- How to complete this task -
Reproduce the full listing that appears beneath this instruction exactly.

- Data block -
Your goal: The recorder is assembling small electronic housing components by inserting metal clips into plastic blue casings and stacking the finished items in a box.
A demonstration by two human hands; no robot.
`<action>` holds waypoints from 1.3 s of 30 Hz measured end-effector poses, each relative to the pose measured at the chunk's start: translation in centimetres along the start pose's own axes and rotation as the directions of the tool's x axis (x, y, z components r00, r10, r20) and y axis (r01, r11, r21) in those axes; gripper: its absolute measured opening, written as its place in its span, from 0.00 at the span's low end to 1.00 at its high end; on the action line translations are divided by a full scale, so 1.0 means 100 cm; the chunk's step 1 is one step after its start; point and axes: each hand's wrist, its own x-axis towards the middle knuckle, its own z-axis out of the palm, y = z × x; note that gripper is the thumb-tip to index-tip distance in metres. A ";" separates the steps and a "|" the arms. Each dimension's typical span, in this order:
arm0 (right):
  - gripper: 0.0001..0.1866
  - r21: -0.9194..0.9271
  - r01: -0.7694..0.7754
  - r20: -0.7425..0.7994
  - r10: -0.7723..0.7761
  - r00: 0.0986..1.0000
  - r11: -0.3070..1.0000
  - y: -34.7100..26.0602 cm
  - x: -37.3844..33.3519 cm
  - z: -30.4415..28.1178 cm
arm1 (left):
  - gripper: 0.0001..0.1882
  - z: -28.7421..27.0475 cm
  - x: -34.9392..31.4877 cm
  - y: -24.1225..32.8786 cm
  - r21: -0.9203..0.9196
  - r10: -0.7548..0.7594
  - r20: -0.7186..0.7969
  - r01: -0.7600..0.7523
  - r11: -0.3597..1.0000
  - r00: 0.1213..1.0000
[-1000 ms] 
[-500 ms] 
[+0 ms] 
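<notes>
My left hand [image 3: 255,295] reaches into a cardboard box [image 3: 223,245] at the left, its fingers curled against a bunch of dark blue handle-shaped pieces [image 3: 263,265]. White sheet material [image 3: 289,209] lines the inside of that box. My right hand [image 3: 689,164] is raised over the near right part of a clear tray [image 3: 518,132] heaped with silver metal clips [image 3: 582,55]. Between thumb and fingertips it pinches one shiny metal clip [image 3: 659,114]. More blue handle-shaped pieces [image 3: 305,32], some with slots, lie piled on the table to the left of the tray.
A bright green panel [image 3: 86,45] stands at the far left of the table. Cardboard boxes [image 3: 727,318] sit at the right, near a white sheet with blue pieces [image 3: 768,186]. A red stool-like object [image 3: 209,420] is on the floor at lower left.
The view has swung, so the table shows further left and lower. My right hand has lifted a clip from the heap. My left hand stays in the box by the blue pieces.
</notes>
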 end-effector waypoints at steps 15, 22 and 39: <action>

- Result -
Your goal: The recorder is assembling small electronic housing components by inserting metal clips into plastic blue casings and stacking the finished items in a box.
A demonstration by two human hands; no robot.
`<action>` holds waypoints from 1.3 s of 30 Hz measured end-effector poses, each relative to the pose measured at the chunk's start: translation in centimetres along the start pose's own axes and rotation as the directions of the tool's x axis (x, y, z components r00, r10, r20) and y axis (r01, r11, r21) in those axes; gripper: its absolute measured opening, written as its place in its span, from 0.00 at the span's low end to 1.00 at its high end; on the action line translations are divided by a full scale, so 1.0 means 100 cm; the chunk's step 1 is one step after its start; point and axes: each hand's wrist, its own x-axis towards the middle knuckle, its own z-axis out of the palm, y = z × x; note that gripper is the thumb-tip to index-tip distance in metres. A ";" separates the steps and a "|" the arms. Each dimension's typical span, in this order:
arm0 (right):
  - gripper: 0.0001..0.1866
  - r21: -0.9194..0.9271
  - r01: -0.7694..0.7754
  - r20: -0.7425..0.7994
  - r10: -0.7723..0.7761
  - r00: 0.0986..1.0000
  - r11: -0.3070..1.0000
  - y: -34.7100..26.0602 cm
  - x: -37.3844..33.3519 cm
  - z: -30.4415..28.1178 cm
arm1 (left):
  - gripper: 0.0001..0.1882
  - z: -28.7421..27.0475 cm
  - x: -34.9392..31.4877 cm
  - y: -24.1225..32.8786 cm
  - r21: -0.9203..0.9196
  - r10: -0.7548..0.7594
  - r20: -0.7186..0.7969
  - r01: -0.7600..0.7523
  - r11: -0.3597..1.0000
  - r00: 0.1213..1.0000
[-1000 ms] 
[-500 ms] 
[+0 ms] 
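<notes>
My left hand [image 3: 255,295] reaches into a cardboard box [image 3: 223,245] at the left, its fingers curled against a bunch of dark blue handle-shaped pieces [image 3: 263,265]. White sheet material [image 3: 289,209] lines the inside of that box. My right hand [image 3: 689,164] is raised over the near right part of a clear tray [image 3: 518,132] heaped with silver metal clips [image 3: 582,55]. Between thumb and fingertips it pinches one shiny metal clip [image 3: 659,114]. More blue handle-shaped pieces [image 3: 305,32], some with slots, lie piled on the table to the left of the tray.
A bright green panel [image 3: 86,45] stands at the far left of the table. Cardboard boxes [image 3: 727,318] sit at the right, near a white sheet with blue pieces [image 3: 768,186]. A red stool-like object [image 3: 209,420] is on the floor at lower left.
The view has swung, so the table shows further left and lower. My right hand has lifted a clip from the heap. My left hand stays in the box by the blue pieces.
</notes>
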 end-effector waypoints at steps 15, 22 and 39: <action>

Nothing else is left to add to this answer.